Data block →
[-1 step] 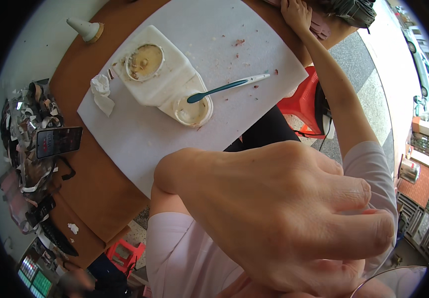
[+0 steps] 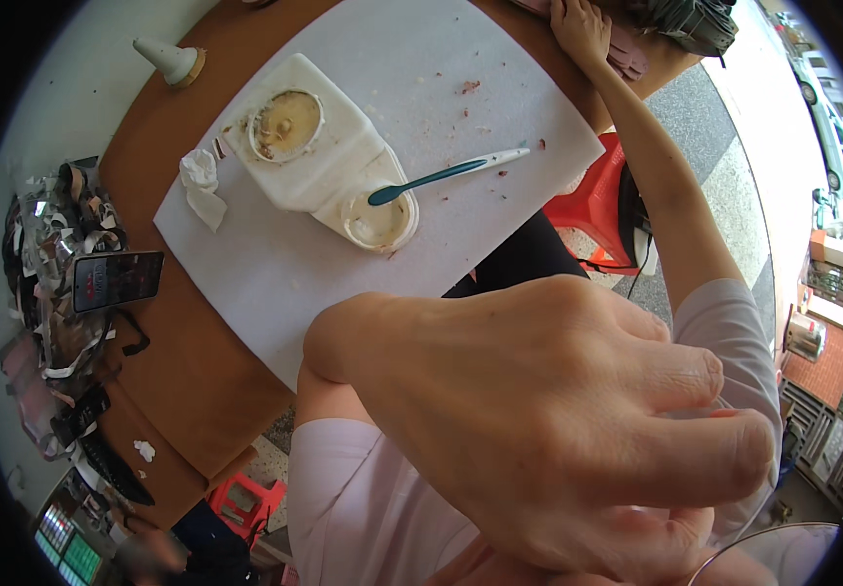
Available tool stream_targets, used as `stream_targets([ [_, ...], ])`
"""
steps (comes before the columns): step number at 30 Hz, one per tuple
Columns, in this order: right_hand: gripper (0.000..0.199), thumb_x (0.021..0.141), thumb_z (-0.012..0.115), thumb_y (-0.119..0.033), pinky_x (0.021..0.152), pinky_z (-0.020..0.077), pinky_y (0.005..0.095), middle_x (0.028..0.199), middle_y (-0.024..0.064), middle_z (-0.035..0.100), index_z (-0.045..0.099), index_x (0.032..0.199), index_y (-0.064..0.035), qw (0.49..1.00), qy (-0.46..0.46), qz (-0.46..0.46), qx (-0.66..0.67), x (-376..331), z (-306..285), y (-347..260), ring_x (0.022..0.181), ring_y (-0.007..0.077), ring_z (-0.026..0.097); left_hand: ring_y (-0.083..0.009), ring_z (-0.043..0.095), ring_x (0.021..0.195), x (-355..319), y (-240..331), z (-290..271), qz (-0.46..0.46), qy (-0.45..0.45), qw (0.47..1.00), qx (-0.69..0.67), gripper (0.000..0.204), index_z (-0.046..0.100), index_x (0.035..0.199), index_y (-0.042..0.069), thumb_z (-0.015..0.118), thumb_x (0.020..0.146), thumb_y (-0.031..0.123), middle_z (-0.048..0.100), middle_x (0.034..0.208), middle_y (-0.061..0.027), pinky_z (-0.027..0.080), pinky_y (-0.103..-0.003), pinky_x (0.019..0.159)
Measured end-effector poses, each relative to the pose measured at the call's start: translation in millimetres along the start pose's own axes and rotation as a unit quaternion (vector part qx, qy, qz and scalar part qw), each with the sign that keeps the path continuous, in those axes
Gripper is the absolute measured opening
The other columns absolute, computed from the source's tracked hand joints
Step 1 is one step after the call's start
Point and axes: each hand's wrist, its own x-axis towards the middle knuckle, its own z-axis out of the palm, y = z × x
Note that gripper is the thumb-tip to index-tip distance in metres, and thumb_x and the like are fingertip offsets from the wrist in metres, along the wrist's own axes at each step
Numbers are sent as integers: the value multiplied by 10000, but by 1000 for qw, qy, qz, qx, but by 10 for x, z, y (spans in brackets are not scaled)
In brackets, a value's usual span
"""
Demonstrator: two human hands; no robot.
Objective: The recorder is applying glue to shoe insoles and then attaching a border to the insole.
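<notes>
My left hand [image 2: 538, 420] is raised very near the camera, back of the hand up, fingers curled toward the thumb. Whatever its fingertips hold, if anything, is hidden. Farther off, my right hand [image 2: 582, 31] rests at the table's far right edge with its fingers stretched out, beside pinkish flat pieces [image 2: 626, 54]. On the white board [image 2: 499, 78] between them stands an off-white plastic glue container [image 2: 309, 176] with two round openings, both crusted with pale residue. A teal-and-white brush-like stick [image 2: 441, 179] lies across the smaller opening, its handle end on the board.
Crumpled tissue [image 2: 204, 186] lies at the board's left edge. A phone [image 2: 119, 280] leans by a heap of scraps [image 2: 50, 234]. A pale cone [image 2: 169, 61] sits far left. Red stools [image 2: 592, 210] stand beyond the board. Dark folded material [image 2: 690, 21] lies far right.
The view has shifted very slightly. The curled fingers of my left hand have moved a little; my right hand stays at the table's edge.
</notes>
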Motion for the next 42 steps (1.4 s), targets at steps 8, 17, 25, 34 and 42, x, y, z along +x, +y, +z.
stream_targets([
  [8,300,786,425,-364,688,395,436,821,104,587,546,877,-104,999,15,-12,-35,31,128,56,793,285,551,-234,521,480,91,173,25,-51,-104,993,24,139,481,593,20,600,561,83,540,609,-146,439,-289,387],
  [17,276,782,419,-320,709,395,433,833,108,585,549,848,-86,1000,25,-6,-17,25,152,31,800,290,548,-197,513,447,-187,-33,199,113,-37,993,-5,197,517,664,9,553,473,37,524,616,-102,418,-253,361],
  [25,279,777,413,-324,718,397,448,839,116,584,549,837,-88,999,50,-16,-12,66,228,160,814,303,545,-85,421,410,-110,-150,126,254,-99,962,7,132,487,687,37,590,612,71,430,696,-46,314,-220,292],
  [34,283,773,413,-321,707,399,447,824,119,585,554,822,-81,999,32,2,-22,43,228,40,800,302,547,-87,425,409,-167,-199,190,262,-121,957,-6,141,499,718,43,591,617,80,426,698,-42,321,-220,297],
  [42,277,773,417,-319,720,386,444,832,117,579,548,834,-83,1000,26,4,-12,45,228,28,821,292,542,-89,429,409,-86,-261,302,254,-147,956,-21,154,511,746,47,592,621,87,422,699,-38,327,-219,302],
])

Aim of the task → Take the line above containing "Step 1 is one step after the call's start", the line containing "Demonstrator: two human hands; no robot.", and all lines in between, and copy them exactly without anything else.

Final answer →
Step 1 is one step after the call's start
Point and axes: each hand's wrist, its own x-axis towards the middle knuckle, its own z-axis out of the palm, y = z × x
Note that gripper is the thumb-tip to index-tip distance in metres, and thumb_x and the like are fingertip offsets from the wrist in metres, along the wrist's own axes at each step
Numbers are sent as integers: the value multiplied by 10000, but by 1000 for qw, qy, qz, qx, but by 10 for x, z, y (spans in brackets are not scaled)
In brackets, a value's usual span
"""
Demonstrator: two human hands; no robot.

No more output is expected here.